Though Funny Cide is being pointed for the Travers (gr.I) on Aug. 23, it might have been his only appearance at the track this season. Trainer Barclay Tagg acknowledged that while he is still hoping to make the race, he said the horse's blood count was a bit higher than he preferred. Funny Cide spiked a temperature of 102 degrees on Aug. 4, the morning after he finished a distant third in the Haskell Invitational at Monmouth Park.
Tagg decribed the blood count as being "a hair off."
"That's my feeling about it," Tagg said. "It's fluctuating the wrong way. It's in the normal range. It's perfectly normal. Maybe it laid in the vet's truck too long, I don't know, but it's not exactly like I wanted. I've taken three of them now and they looked like they were going in the right direction, this one is back up again a little bit, so I'm just going to have to see how it works out."
Once again, Tagg made it clear that he won't push Funny Cide into the Travers and a rematch with Belmont Stakes(gr.I) winner Empire Maker.
"If he's acting right, eating right and his blood count is good, I'll run him," Tagg said. "If one of those things isn't good, I won't run. It's as simple as that."
The downpour, a staple of the meeting in Saratoga Springs this summer, delayed by 20 minutes a scheduled schooling session in the paddock for the New York-bred gelding owned by Sackatoga Stable.
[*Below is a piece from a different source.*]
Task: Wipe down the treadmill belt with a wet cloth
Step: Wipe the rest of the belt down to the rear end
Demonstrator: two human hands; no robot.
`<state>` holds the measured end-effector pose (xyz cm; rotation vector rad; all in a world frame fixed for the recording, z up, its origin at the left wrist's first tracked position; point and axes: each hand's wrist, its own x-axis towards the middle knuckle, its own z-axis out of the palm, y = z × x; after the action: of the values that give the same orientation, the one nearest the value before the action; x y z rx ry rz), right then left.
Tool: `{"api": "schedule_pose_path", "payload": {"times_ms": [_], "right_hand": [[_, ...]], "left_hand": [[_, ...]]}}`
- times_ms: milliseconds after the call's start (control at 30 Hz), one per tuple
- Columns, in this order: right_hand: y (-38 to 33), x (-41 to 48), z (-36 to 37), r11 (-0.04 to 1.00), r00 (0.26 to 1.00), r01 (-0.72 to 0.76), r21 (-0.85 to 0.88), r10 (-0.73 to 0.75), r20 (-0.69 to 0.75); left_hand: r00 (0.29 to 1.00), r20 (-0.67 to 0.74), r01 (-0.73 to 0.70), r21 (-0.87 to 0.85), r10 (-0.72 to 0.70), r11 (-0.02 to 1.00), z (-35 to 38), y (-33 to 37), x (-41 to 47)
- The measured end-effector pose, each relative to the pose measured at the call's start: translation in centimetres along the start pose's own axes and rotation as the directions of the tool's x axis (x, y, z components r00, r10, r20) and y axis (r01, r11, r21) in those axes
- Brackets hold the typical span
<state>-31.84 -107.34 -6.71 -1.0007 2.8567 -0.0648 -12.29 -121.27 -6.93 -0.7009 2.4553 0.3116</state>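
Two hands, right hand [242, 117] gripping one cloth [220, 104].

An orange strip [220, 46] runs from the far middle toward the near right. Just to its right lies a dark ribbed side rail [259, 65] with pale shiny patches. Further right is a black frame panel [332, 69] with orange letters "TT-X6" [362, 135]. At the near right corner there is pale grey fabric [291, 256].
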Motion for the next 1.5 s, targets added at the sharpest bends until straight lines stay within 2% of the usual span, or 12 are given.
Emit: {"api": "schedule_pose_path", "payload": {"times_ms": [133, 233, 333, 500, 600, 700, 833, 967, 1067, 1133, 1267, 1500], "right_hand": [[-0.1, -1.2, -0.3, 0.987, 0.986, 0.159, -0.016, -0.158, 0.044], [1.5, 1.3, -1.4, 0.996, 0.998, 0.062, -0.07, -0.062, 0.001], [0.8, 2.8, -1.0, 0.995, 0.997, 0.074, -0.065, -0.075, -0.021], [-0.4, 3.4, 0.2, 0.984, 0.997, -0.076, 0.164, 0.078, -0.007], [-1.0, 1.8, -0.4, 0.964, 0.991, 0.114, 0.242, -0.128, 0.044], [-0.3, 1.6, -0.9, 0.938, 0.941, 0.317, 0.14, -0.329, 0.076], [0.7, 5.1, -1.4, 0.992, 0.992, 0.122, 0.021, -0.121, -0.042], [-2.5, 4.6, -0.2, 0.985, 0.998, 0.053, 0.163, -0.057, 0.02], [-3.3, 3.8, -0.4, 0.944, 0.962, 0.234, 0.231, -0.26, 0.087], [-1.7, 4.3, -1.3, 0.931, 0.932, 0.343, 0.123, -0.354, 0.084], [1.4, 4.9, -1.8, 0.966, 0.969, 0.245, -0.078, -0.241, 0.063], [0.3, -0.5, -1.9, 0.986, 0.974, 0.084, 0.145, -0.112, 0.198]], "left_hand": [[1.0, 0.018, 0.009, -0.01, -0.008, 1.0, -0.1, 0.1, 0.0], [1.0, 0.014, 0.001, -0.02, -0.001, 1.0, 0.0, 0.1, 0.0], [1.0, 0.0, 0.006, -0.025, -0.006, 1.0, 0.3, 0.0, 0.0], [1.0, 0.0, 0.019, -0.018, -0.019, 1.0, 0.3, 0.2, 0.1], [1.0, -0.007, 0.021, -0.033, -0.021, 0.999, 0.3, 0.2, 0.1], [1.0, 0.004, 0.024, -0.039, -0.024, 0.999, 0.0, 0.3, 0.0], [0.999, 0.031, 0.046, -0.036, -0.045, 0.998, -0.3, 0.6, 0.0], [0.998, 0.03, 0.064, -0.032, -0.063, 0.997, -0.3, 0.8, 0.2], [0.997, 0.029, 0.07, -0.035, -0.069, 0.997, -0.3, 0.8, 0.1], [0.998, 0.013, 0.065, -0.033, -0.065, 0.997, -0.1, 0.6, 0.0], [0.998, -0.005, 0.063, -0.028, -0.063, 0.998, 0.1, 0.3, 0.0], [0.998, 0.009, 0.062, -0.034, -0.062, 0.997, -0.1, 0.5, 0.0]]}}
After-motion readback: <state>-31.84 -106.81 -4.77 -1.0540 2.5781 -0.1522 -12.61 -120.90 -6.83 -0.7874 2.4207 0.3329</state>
Nonetheless, many fans maintained their positions along the white fence surrounding the paddock.
After the rain stopped and with the sun breaking through the clouds, Funny Cide arrived at shortly before noon to polite applause with two other horses from Tagg's stable. While dozens of people in the crowd took photographs, he was walked around the paddock by assistant trainer Robin Smullen and groom Santos Cardoza. Tagg put a saddle on Funny Cide and he made another tour of the paddock before being taken back to his barn. The schooling lasted 16 minutes.
During the rainstorm and while the schooling session was taking place, hundreds of other people stood in line near the jockey's quarters for an autograph session with Tagg, jockey Jose Santos and several members of the Sackatoga Stable partnership. The $5 donation for autographs on commemorative posters and other memorabilia was donated to the Backstretch Employees Assistance Team that operates at the New York Racing Association's tracks.
At its peak, the line stretched more than 100 yards into the ground floor of the grandstand. Originally scheduled to last one hour, the autograph session went on for three hours and resumed after Saratoga Springs Mayor Ken Klotz read a proclamation in the winner's circle.
"We've had a little rainstorm, but it didn't dampen spirits," said Jack Knowlton, managing partner of Sackatoga Stable. "We're having a good time, the fans are having a good time and that'swhat it's all about it. That's what we want to do."
Sackatoga partner Jon Constance of Sackets Harbor, N.Y. said he again underestimated the interest in Funny Cide.
"I am constantly overwhelmed by the fan base and the people that would stand in line for an hour and a half, in some cases, just to have us sign a poster," Constance said. "It's phenomenal. I think it's awesome."
Tagg said he is considering having Funny Cide work Thursday morning for the first time since the Haskell.
"If he's OK, I'll probably breeze him a little bit. If he's not, I probably won't," Tagg said. "But his temperature is going to have to be real normal.
"I'd like to get two breezes in him, whether I can or not, I don't know. It'll depends on the weather. If the track is bad, I won't breeze him."
At this point, Tagg said it's too early to start talking seriously about the Travers.
"The only thing in my decision right now is getting him better," he said. "I've got the third blood test I took on him back today and I didn't like it particularly. It wasn't bad. It's in the normal range but it's not what I wanted. I'm just going to have to see how it is at the beginning of the week and go from there."
Funny Cide has been nominated to the Pennsylvania Derby and the Super Derby, but Tagg said that doesn't matter.
"I don't care about any of that stuff," he said. "I'd like to run in the Travers if he's healthy. If he's not healthy, I don't know if he'll be healthy the rest of the year. I'm working on him. He seems like he's doing well, but the blood test is just a hair off from what I want it to be."